In the lower limb the arterial pathway is conventionally described in three contiguous segments: an aortoiliac inflow segment, a femoropopliteal segment, and the infrapopliteal calf runoff vessels that continue into the foot. Venous return travels through paired deep veins that accompany the arteries and a superficial venous system that drains into the deep system. On imaging, the whole pathway can be displayed volumetrically with CT or MR angiography timed to the arterial phase and reformatted along the limb, while ultrasound interrogates individual segments with flow information and catheter angiography provides selective luminal projections. Recognizing the named segments, their accompanying veins, and the common variants is the basis for tracing the peripheral circulation consistently across these modalities (rubin-2001; shetty-2025; standring-2020).

Clinical relevance

Knowing the normal limb arterial pathway and venous drainage and their variants supports accurate radiological description and procedural planning, because the segmental organization of inflow and runoff frames how peripheral studies are reported and how access and intervention routes are chosen.

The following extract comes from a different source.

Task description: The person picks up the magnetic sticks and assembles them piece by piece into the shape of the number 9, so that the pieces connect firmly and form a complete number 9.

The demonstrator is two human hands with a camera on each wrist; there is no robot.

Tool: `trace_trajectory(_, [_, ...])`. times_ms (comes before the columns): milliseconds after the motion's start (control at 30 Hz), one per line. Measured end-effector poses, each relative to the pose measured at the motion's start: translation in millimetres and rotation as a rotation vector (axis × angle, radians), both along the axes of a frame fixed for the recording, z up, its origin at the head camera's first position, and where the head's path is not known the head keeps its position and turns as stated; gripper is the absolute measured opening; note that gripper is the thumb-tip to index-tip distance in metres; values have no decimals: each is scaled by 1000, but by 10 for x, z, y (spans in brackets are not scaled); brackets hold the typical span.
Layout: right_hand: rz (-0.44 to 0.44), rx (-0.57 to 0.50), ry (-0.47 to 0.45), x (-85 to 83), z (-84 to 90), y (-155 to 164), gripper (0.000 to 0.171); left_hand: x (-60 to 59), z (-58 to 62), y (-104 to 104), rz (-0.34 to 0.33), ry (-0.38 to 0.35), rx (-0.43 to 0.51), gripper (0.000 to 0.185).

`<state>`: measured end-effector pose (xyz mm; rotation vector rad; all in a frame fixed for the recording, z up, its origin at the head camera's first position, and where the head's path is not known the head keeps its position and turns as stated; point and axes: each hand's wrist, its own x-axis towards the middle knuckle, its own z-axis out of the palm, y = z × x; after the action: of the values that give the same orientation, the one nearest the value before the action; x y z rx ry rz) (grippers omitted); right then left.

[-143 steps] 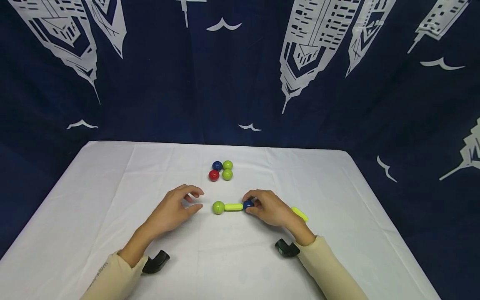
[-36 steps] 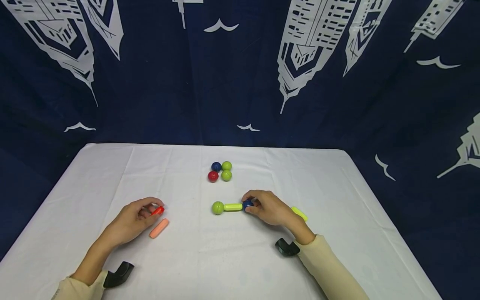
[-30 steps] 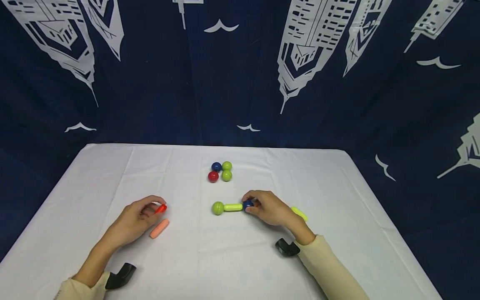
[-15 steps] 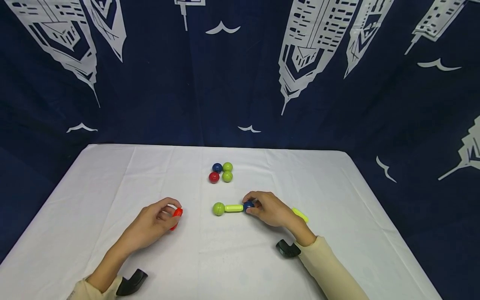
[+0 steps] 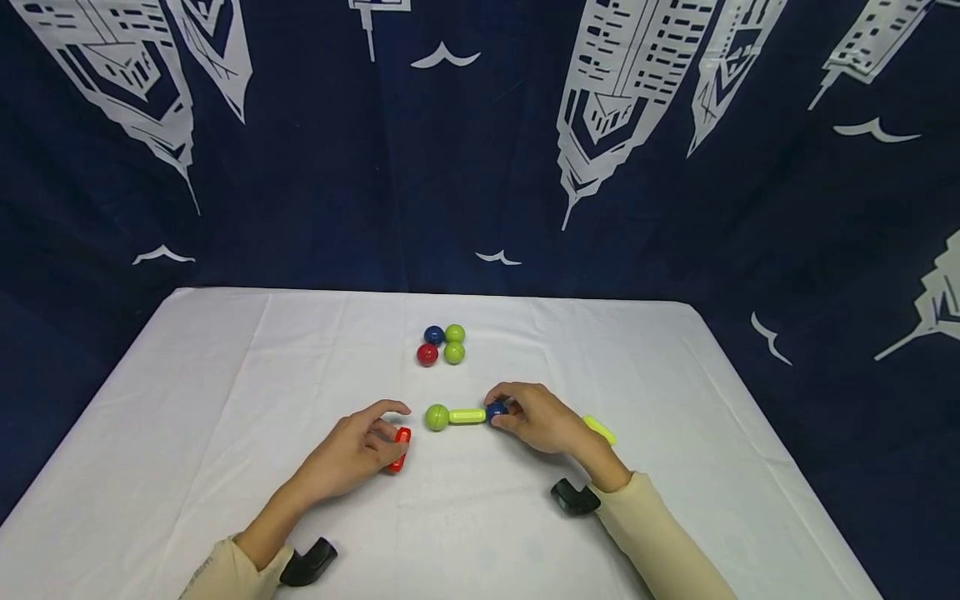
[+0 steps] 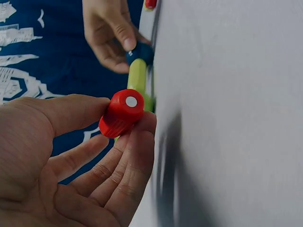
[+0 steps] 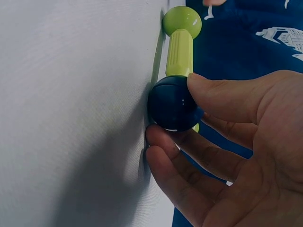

This entry describes how peripheral vascular anatomy is identified and named on imaging and does not provide diagnostic criteria or treatment guidance.

Evidence & guidelines

Descriptive peripheral vascular imaging anatomy rests on anatomical atlases and on imaging series and illustrated reviews that establish how the limb arterial inflow and runoff and the venous drainage are depicted and segmented on CT and MR angiography (standring-2020; rubin-2001; shetty-2025).

History

Peripheral vessels were first imaged in the living patient by catheter angiography, and the depiction of the limb circulation was transformed by multidetector CT angiography, which made it routine to display the entire lower-extremity arterial inflow and runoff in a single volumetric acquisition. This established the segmental aortoiliac, femoropopliteal, and runoff framework now used to describe peripheral vascular anatomy on cross-sectional imaging (rubin-2001; shetty-2025).

Related topics

Seminal works

  • rubin-2001
  • shetty-2025
  • standring-2020

Frequently asked questions

How is the lower-limb arterial pathway divided on imaging?
It is commonly described in three contiguous segments: the aortoiliac inflow, the femoropopliteal segment, and the infrapopliteal calf runoff vessels (the anterior tibial, posterior tibial, and peroneal arteries) continuing into the foot.
Why does the controlled-vocabulary descriptor for this entry say Peripheral Nerves?
The descriptor recorded in the source metadata names the nerves that travel alongside the limb vessels and was assigned as this node's identifier. The content of the entry itself concerns the peripheral arteries and veins, not the nerves.